**What to do**
Pictures appear among the records. Write out all else exactly as it stands.

(Source records)

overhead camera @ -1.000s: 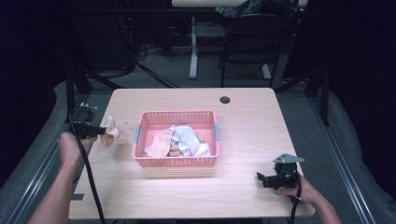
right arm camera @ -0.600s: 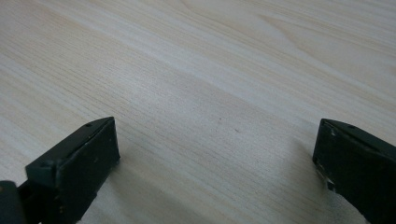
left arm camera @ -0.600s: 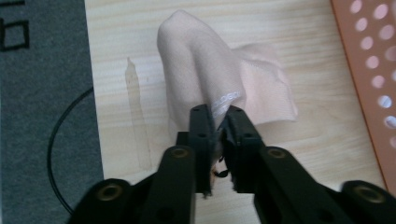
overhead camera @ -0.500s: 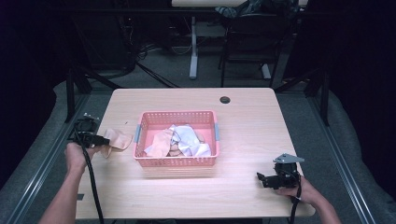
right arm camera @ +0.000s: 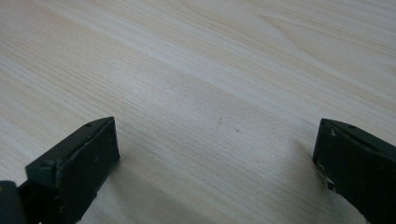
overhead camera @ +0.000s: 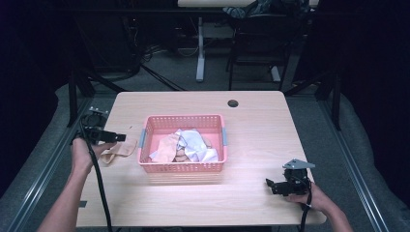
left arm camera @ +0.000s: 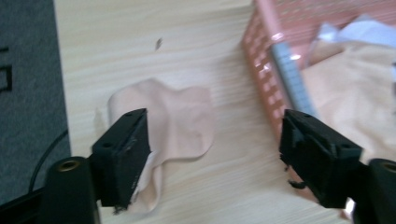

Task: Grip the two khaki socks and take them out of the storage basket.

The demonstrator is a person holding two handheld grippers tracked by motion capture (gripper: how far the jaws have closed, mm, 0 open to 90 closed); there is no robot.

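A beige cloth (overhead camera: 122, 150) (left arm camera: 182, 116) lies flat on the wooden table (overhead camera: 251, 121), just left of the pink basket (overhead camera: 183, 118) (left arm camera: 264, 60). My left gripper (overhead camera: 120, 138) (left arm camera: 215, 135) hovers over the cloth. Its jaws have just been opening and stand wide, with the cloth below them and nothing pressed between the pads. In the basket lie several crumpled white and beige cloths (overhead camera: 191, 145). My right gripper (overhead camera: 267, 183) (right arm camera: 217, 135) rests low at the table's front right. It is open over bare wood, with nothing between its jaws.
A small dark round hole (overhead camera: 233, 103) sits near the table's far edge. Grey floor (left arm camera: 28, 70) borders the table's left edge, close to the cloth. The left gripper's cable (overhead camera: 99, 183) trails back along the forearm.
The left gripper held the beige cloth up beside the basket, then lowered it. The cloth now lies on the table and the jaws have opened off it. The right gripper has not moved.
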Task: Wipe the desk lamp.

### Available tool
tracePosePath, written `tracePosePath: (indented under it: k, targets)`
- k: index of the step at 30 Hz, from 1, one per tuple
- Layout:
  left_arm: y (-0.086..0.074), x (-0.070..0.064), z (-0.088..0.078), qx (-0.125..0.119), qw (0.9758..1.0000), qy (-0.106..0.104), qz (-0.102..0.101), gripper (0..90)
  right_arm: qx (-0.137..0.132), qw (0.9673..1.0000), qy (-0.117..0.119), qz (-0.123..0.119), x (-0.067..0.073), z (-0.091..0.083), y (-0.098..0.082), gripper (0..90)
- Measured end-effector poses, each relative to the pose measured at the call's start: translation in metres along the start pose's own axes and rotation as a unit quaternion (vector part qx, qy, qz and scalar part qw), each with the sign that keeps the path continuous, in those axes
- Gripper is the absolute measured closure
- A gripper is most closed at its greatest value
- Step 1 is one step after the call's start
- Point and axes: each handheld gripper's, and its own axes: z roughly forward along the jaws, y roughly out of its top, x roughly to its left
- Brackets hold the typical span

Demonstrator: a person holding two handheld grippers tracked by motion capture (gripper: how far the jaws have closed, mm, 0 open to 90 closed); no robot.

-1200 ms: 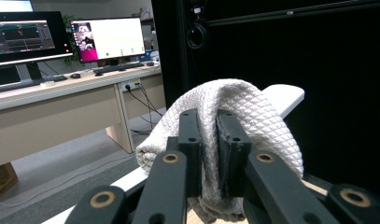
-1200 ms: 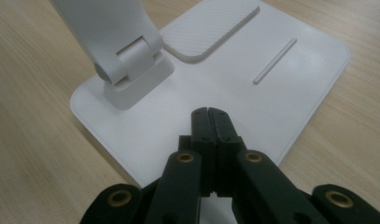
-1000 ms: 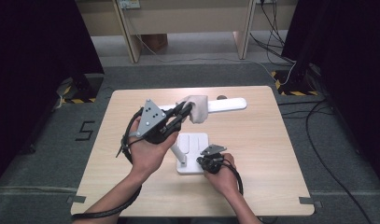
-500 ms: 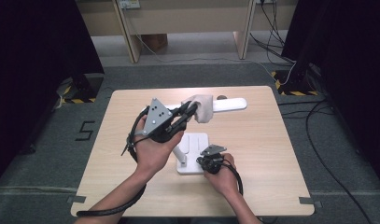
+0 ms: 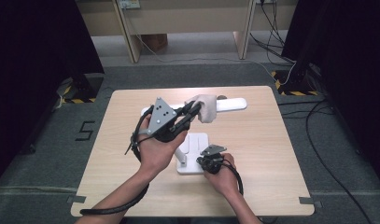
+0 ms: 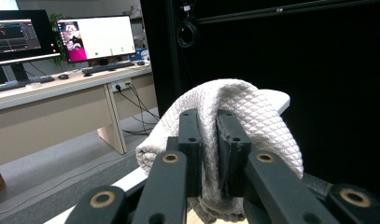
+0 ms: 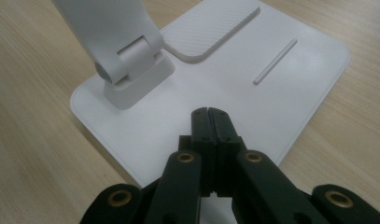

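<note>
High view: wooden table (image 5: 271,154) with a white desk lamp on it — flat base (image 5: 193,158) near the middle, long lamp head (image 5: 229,103) stretched across the far part of the table. Left gripper (image 5: 193,112) is raised above the table, grey three-cornered plate on top, jaws pointing toward the lamp head and clamped on a pale cloth (image 5: 205,107). The cloth is bunched and sits right at the lamp head, on or against it; exact contact hard to tell from here. Right gripper (image 5: 207,161) is low, at the near right edge of the lamp base, hand behind it.

Left gripper view: both black jaws pinch the cloth (image 6: 234,112) — waffle-textured, off-white, folded over the jaw tips and hanging down on both sides. A white edge of the lamp head (image 6: 281,100) peeks out behind the cloth. Desks and monitors (image 6: 96,39) far behind, dark curtain to the right.

Right gripper view: jaws pressed together, tips meeting, nothing between them. The tips of the right gripper (image 7: 209,114) are down on, or just above, the white base (image 7: 290,79), near its edge. The lamp's hinge block (image 7: 131,70) stands on the base at upper left, arm rising out of frame. Wood tabletop on both sides.
</note>
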Motion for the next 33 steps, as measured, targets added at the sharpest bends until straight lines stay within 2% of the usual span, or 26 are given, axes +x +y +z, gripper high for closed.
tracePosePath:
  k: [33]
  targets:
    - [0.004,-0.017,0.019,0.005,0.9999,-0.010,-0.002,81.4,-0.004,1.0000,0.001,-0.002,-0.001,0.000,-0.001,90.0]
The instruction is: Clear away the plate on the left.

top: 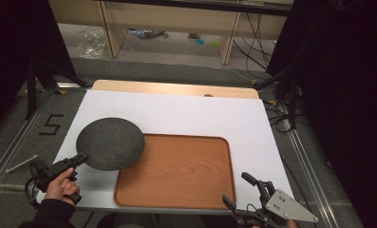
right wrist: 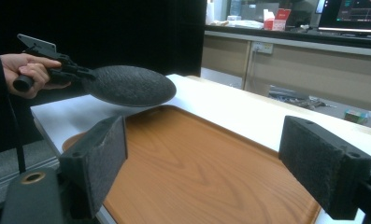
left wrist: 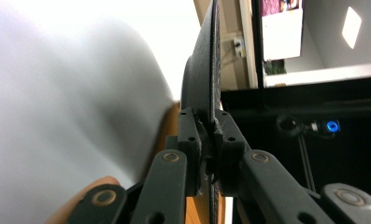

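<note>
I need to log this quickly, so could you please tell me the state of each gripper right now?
Left gripper: shut on the rim of the dark round mat, held above the table.
Right gripper: open, holding nothing, beside the wooden tray.

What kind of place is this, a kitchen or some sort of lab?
Most likely a lab or recording workspace, not a kitchen. The white table sits inside a metal frame hung with black curtains, loose cables trail over the floor, and a monitor glows on a counter behind.
</note>
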Motion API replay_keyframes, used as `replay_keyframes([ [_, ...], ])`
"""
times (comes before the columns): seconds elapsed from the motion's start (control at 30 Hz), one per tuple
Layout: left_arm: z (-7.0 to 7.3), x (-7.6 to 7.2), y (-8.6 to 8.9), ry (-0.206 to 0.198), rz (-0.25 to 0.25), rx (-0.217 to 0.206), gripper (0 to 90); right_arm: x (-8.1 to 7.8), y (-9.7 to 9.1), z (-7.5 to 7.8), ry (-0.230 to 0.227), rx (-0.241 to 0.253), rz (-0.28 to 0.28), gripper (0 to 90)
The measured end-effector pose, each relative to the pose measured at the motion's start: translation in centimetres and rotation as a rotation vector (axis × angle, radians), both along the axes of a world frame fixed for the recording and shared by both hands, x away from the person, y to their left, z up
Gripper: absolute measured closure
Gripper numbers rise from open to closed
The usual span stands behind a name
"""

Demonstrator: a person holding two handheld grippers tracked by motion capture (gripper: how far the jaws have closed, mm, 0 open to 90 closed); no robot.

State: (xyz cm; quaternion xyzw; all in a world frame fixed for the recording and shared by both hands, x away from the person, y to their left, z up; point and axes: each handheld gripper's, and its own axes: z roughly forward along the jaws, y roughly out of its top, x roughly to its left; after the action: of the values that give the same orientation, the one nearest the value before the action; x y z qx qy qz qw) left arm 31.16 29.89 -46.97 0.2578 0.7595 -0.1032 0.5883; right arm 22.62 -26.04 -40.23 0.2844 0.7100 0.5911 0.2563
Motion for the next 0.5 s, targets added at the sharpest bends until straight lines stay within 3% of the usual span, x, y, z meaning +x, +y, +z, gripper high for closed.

**Solution**
overhead camera @ -1.000s: 
right arm camera @ -0.600s: 
left arm camera @ -0.600s: 
overhead camera @ -0.500s: 
right arm camera @ +0.000s: 
overhead camera @ +0.000s: 
left arm camera @ +0.000s: 

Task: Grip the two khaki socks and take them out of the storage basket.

The demonstrator is a person holding two handheld grippers tracked by motion capture (gripper: how far the jaws have closed, mm, 0 open to 90 closed); there is no robot.

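A beige cloth (overhead camera: 122, 150) (left arm camera: 182, 116) lies flat on the wooden table (overhead camera: 251, 121), just left of the pink basket (overhead camera: 183, 118) (left arm camera: 264, 60). My left gripper (overhead camera: 120, 138) (left arm camera: 215, 135) hovers over the cloth. Its jaws have just been opening and stand wide, with the cloth below them and nothing pressed between the pads. In the basket lie several crumpled white and beige cloths (overhead camera: 191, 145). My right gripper (overhead camera: 267, 183) (right arm camera: 217, 135) rests low at the table's front right. It is open over bare wood, with nothing between its jaws.
A small dark round hole (overhead camera: 233, 103) sits near the table's far edge. Grey floor (left arm camera: 28, 70) borders the table's left edge, close to the cloth. The left gripper's cable (overhead camera: 99, 183) trails back along the forearm.
The left gripper held the beige cloth up beside the basket, then lowered it. The cloth now lies on the table and the jaws have opened off it. The right gripper has not moved.
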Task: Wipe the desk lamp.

### Available tool
tracePosePath, written `tracePosePath: (indented under it: k, targets)`
- k: index of the step at 30 Hz, from 1, one per tuple
- Layout:
  left_arm: y (-0.086..0.074), x (-0.070..0.064), z (-0.088..0.078), qx (-0.125..0.119), qw (0.9758..1.0000), qy (-0.106..0.104), qz (-0.102..0.101), gripper (0..90)
  right_arm: qx (-0.137..0.132), qw (0.9673..1.0000), qy (-0.117..0.119), qz (-0.123..0.119), x (-0.067..0.073), z (-0.091..0.083), y (-0.098..0.082), gripper (0..90)
- Measured end-effector poses, each relative to the pose measured at the call's start: translation in metres along the start pose's own axes and rotation as a unit quaternion (vector part qx, qy, qz and scalar part qw), each with the sign that keeps the path continuous, in those axes
- Gripper is the absolute measured closure
- A gripper is most closed at its greatest value
- Step 1 is one step after the call's start
- Point and axes: each handheld gripper's, and its own axes: z roughly forward along the jaws, y roughly out of its top, x roughly to its left
- Brackets hold the typical span

Demonstrator: a person holding two handheld grippers tracked by motion capture (gripper: how far the jaws have closed, mm, 0 open to 90 closed); no robot.

-1200 ms: 
-1200 ms: 
-1000 ms: 
-500 ms: 
+0 ms: 
+0 ms: 
+0 ms: 

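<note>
High view: wooden table (image 5: 271,154) with a white desk lamp on it — flat base (image 5: 193,158) near the middle, long lamp head (image 5: 229,103) stretched across the far part of the table. Left gripper (image 5: 193,112) is raised above the table, grey three-cornered plate on top, jaws pointing toward the lamp head and clamped on a pale cloth (image 5: 205,107). The cloth is bunched and sits right at the lamp head, on or against it; exact contact hard to tell from here. Right gripper (image 5: 207,161) is low, at the near right edge of the lamp base, hand behind it.

Left gripper view: both black jaws pinch the cloth (image 6: 234,112) — waffle-textured, off-white, folded over the jaw tips and hanging down on both sides. A white edge of the lamp head (image 6: 281,100) peeks out behind the cloth. Desks and monitors (image 6: 96,39) far behind, dark curtain to the right.

Right gripper view: jaws pressed together, tips meeting, nothing between them. The tips of the right gripper (image 7: 209,114) are down on, or just above, the white base (image 7: 290,79), near its edge. The lamp's hinge block (image 7: 131,70) stands on the base at upper left, arm rising out of frame. Wood tabletop on both sides.
</note>
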Motion for the next 33 steps, as measured, targets added at the sharpest bends until straight lines stay within 2% of the usual span, or 26 are given, axes +x +y +z, gripper high for closed.
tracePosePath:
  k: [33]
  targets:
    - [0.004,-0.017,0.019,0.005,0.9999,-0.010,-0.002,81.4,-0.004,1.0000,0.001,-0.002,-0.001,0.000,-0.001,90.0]
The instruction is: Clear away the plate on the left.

top: 
right wrist: 
left wrist: 

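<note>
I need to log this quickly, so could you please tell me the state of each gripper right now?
Left gripper: shut on the rim of the dark round mat, held above the table.
Right gripper: open, holding nothing, beside the wooden tray.

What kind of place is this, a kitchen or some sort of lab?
Most likely a lab or recording workspace, not a kitchen. The white table sits inside a metal frame hung with black curtains, loose cables trail over the floor, and a monitor glows on a counter behind.
</note>
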Motion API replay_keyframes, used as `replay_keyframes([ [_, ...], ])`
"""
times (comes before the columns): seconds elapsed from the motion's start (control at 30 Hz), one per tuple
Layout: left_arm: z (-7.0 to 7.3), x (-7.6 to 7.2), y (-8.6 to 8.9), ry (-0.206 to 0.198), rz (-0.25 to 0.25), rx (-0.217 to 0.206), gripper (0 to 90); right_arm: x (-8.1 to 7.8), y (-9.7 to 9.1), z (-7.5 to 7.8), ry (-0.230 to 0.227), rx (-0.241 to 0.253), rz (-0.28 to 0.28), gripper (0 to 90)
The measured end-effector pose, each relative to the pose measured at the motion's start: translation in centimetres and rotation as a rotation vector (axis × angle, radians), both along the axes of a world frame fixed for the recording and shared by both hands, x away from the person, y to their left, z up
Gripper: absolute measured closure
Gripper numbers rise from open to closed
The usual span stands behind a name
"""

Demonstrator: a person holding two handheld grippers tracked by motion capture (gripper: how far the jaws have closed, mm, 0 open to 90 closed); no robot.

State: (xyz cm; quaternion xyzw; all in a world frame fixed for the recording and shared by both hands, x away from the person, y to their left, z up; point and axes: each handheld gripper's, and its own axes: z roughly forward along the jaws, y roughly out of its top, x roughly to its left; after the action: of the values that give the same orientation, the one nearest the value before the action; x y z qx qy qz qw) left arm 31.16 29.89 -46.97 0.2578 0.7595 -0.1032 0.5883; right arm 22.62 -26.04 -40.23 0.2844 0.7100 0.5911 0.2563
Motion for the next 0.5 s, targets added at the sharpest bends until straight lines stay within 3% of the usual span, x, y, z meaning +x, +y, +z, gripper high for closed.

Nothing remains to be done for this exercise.